From the Washington Post:
Late in 2006, Treasury Secretary Henry Paulson led a large American delegation on a widely-publicized and closely watched mission to Beijing. It had to be a serious trip, for was not Paulson bringing along with him Ben Bernanke, the Chairman of the Federal Reserve Board? Yes, Paulson, Bernanke — and what seemed like the larger part of the Bush Administration — would be participating in what is known, formally, as the United States-China Strategic Economic Dialogue, an innocuous-sounding venue. But what did it mean, really?
…The best-known weapon in China’s financial arsenal is the more than one trillion dollars of foreign exchange held by China’s central government. These reserves are the money China has earned in foreign trade. Of the trillion it has banked, it has invested about $400 billion in US treasury notes and bonds — another way of saying that it has lent $400 billion dollars to the US government. Suppose China unloaded the US government securities it now owns, and also decided not to buy any more, that is, not lend us any more money. What would happen then? Students of international finance tell us that our interest rates would soar and the value of our dollar would plummet. Moreover, as a Chinese general might observe with satisfaction, Chinese money would no longer be financing a part of the American military buildup. He might also wryly note that the US trade deficit with China, also financed by Chinese lending, is about $200 billion per year, the equivalent of one year of the Iraq war and its related costs.

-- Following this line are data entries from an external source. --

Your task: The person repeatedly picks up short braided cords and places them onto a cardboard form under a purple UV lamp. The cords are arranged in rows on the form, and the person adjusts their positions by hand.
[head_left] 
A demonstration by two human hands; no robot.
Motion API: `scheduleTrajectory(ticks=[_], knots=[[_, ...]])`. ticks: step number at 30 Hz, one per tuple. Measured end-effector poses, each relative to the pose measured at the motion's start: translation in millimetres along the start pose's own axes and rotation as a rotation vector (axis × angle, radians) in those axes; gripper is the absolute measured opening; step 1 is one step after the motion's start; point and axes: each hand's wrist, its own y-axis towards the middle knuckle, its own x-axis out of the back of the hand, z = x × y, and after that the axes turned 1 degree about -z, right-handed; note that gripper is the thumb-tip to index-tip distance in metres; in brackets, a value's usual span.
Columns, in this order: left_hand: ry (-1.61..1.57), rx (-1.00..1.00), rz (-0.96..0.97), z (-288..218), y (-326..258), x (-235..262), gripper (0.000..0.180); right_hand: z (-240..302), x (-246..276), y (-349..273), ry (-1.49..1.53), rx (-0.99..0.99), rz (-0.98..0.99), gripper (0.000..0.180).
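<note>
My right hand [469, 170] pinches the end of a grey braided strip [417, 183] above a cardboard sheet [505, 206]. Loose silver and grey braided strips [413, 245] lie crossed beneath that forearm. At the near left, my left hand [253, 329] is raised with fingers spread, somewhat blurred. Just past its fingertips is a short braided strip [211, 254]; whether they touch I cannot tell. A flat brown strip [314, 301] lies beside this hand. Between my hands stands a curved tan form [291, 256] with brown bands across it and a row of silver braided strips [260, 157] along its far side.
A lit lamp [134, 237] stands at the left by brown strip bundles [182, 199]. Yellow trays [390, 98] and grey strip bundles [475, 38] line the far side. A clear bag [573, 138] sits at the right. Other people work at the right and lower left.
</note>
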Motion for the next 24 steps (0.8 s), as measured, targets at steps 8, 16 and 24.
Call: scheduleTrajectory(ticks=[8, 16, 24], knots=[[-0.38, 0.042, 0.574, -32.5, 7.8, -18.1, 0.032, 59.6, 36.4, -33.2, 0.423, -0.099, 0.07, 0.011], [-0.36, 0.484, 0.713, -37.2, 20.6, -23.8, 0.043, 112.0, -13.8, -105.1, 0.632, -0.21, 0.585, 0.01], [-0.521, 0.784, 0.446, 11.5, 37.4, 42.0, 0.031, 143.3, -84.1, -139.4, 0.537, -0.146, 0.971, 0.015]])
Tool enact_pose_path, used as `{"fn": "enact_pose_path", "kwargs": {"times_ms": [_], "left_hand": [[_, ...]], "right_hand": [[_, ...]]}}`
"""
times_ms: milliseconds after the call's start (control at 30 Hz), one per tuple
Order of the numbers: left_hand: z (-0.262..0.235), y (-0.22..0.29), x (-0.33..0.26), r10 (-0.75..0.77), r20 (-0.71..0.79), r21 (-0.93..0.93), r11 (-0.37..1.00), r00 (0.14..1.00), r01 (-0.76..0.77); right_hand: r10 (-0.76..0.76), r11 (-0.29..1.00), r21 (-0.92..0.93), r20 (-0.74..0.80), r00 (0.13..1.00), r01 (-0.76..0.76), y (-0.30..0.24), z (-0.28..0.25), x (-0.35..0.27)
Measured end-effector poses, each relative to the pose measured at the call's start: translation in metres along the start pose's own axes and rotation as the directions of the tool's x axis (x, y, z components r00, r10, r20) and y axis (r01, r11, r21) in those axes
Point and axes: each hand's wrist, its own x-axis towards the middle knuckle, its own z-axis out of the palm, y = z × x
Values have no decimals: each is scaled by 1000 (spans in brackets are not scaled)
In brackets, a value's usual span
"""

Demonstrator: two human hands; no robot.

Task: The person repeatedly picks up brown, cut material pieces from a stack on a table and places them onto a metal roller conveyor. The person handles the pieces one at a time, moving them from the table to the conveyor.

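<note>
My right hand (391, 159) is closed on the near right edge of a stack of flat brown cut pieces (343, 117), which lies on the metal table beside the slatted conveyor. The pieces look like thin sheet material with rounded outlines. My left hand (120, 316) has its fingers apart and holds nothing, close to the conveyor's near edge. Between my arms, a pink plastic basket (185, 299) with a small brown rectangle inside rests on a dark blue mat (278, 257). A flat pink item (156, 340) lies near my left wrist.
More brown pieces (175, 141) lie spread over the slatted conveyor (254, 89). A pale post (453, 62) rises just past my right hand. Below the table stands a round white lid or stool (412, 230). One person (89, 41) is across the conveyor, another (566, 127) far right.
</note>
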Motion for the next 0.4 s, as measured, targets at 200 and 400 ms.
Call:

Thus, it would appear, China has the capacity to initiate a financial first strike of no small consequence. But it hasn’t yet, and appears unlikely to; to borrow a word from Cold War days, it is deterred. Indeed, so far as this aspect of US-China relations is concerned, there exists what former Treasury Secretary Lawrence Summers has brilliantly termed “a balance of financial terror.” Like the “mutual assured destruction” of nuclear deterrence which it resembles conceptually, “the balance of financial terror” is mathematically elegant and, from one perspective, perfectly reasonable. But, like its Cold War ancestor, its breakdown would be catastrophic. Though no one quite planned it this way, a financial doomsday machine now exists and it would not only automatically inflict horrible retaliation on the Chinese economy — putting at risk the forty percent of China’s GDP which now derives from its international connections — but a big chunk of the world economy would be taken down with it.